By Bob Barber
Over the past few years, stocks and bonds have seen a tremendous amount of day-to-day and month-to-month volatility. Volatility is the price an investor has to be willing to pay if they want long term growth, but many investors don’t realize, or forget this, when they actually experience volatility in their portfolio. Typically over time, the lower the volatility, the lower the return, and the higher the volatility, the higher the return.
We are now, once again, in a time of extreme volatility. One month your statement shows your account value is up, the next month it shows the value is down. Sometimes, this volatility can go on for several years. In the early 1970’s, the markets did this for 4-5 years before rallying for the next 7-8 years. I have a chart in my office showing all the different markets over 90 years and the many times the markets have gone sideways for 3-4 years in a row. I’m glad I get to look at this chart daily to remind me that what we are experiencing today is normal according to long term history. Those who threw in the towel during a sideways trend have always missed out on a following major rally in the markets for the next 4-5 years or longer.
Control What You Can, Especially Your Emotions
For many, with volatility comes stress. One of the ways to control your emotions during volatile markets is by working with volatility instead of against it!
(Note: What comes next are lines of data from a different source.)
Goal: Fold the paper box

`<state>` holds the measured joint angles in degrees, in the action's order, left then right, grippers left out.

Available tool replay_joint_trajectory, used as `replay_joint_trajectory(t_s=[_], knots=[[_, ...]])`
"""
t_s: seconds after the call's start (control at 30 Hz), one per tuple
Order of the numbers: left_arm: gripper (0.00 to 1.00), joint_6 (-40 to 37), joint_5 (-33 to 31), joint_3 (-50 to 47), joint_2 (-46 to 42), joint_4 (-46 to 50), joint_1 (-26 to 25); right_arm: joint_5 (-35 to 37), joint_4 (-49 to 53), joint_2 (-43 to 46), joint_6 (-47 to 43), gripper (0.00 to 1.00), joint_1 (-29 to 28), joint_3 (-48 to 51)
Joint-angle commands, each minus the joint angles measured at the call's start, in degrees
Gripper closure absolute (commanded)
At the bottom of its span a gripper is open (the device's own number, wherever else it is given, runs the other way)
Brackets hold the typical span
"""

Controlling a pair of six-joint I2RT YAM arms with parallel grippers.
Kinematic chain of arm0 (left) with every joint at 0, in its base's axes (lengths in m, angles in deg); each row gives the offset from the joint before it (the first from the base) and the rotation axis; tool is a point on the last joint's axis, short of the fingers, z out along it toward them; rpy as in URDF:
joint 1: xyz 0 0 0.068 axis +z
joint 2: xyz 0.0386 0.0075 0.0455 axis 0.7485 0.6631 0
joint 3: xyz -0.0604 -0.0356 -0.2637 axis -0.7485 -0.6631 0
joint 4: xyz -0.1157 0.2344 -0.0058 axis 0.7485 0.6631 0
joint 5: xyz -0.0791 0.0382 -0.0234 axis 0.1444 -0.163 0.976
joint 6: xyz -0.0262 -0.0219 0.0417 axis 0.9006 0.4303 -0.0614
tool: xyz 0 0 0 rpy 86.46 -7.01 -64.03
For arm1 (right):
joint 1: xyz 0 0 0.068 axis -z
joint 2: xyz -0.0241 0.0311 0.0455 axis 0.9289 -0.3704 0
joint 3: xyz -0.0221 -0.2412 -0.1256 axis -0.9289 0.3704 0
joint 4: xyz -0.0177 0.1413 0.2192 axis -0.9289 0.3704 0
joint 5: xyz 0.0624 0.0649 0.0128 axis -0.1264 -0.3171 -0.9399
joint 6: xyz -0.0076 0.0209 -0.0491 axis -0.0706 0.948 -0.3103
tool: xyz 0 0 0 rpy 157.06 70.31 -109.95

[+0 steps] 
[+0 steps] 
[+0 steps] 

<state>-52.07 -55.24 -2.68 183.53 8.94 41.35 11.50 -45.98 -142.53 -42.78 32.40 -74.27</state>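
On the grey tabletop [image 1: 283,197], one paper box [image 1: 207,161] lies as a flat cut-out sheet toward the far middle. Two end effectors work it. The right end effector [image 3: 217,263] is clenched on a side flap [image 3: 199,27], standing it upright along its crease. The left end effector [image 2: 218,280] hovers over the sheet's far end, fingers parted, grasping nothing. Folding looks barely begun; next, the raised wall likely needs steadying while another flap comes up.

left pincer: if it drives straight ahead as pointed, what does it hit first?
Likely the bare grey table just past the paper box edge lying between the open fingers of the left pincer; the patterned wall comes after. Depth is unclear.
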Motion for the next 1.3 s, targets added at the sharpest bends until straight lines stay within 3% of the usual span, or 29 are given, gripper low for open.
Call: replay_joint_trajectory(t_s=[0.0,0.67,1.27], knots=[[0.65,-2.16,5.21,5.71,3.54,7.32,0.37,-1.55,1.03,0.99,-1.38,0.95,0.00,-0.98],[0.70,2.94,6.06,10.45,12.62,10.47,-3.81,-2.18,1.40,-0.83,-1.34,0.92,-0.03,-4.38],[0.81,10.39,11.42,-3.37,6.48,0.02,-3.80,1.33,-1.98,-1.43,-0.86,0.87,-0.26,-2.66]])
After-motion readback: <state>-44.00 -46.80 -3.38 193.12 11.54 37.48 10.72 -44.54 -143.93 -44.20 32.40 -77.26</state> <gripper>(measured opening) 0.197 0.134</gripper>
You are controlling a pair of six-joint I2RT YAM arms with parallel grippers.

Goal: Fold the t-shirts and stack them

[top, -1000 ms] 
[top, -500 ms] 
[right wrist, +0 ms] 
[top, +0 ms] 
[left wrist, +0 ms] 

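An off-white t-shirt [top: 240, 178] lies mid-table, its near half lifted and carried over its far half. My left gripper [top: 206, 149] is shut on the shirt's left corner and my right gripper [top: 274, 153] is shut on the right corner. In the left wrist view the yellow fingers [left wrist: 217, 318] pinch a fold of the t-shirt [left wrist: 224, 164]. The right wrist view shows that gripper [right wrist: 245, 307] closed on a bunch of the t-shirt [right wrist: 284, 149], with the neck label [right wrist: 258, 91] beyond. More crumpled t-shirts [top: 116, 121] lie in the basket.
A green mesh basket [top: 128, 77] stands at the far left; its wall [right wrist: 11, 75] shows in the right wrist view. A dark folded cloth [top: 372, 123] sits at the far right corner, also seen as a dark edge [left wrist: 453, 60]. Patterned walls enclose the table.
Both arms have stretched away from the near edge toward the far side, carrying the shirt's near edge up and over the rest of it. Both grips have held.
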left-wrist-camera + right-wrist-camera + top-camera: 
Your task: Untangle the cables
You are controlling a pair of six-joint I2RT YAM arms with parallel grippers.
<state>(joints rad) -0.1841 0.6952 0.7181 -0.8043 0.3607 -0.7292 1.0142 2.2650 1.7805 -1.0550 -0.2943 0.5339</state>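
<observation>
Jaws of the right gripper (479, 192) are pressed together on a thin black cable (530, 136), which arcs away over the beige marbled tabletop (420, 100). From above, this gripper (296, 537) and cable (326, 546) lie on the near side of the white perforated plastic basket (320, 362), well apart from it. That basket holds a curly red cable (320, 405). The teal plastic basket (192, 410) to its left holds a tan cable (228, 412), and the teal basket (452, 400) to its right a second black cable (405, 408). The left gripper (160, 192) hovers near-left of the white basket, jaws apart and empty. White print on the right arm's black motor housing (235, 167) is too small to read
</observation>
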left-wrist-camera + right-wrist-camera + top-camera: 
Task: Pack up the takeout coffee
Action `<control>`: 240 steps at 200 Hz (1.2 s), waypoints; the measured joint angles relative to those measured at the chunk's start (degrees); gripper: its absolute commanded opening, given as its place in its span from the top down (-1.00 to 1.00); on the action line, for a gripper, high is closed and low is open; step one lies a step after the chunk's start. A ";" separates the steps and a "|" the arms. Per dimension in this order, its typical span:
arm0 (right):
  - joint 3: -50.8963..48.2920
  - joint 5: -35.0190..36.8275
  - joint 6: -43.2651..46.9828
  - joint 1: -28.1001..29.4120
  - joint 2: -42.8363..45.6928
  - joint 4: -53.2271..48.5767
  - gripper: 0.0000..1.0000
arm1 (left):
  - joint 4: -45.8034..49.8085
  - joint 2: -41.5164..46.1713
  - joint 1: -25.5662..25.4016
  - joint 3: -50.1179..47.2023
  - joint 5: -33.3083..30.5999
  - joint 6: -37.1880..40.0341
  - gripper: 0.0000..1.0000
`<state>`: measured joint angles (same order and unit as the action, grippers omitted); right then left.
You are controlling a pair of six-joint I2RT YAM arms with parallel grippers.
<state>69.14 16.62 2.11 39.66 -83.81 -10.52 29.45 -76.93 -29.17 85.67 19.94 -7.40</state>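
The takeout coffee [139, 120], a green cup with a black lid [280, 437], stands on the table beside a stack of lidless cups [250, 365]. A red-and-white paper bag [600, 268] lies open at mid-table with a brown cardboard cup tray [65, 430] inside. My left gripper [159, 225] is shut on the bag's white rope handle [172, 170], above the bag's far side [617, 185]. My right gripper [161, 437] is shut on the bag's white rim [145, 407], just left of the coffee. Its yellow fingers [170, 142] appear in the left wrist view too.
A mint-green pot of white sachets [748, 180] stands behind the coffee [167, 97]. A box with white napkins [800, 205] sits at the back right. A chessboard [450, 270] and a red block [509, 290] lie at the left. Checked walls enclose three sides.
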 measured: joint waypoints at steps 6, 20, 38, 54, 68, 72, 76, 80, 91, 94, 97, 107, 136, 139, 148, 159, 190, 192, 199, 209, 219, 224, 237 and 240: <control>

When markets are down, look at it as a buying opportunity just like you do when something goes “on sale” at the local department store. In a sideways market like we have been experiencing for some time now, this is a great opportunity to accumulate as many shares of good companies’ stocks as you can while they are flat or down. Then, when the markets rally someday, you will have bought at lower prices.
This is exactly the strategy Warren Buffett has been using for years, and he is one of the wealthiest men in the world. If you watch him, he always buys stocks during major dips when everyone else is following their emotions and getting out.
* Past performance is no guarantee of future results.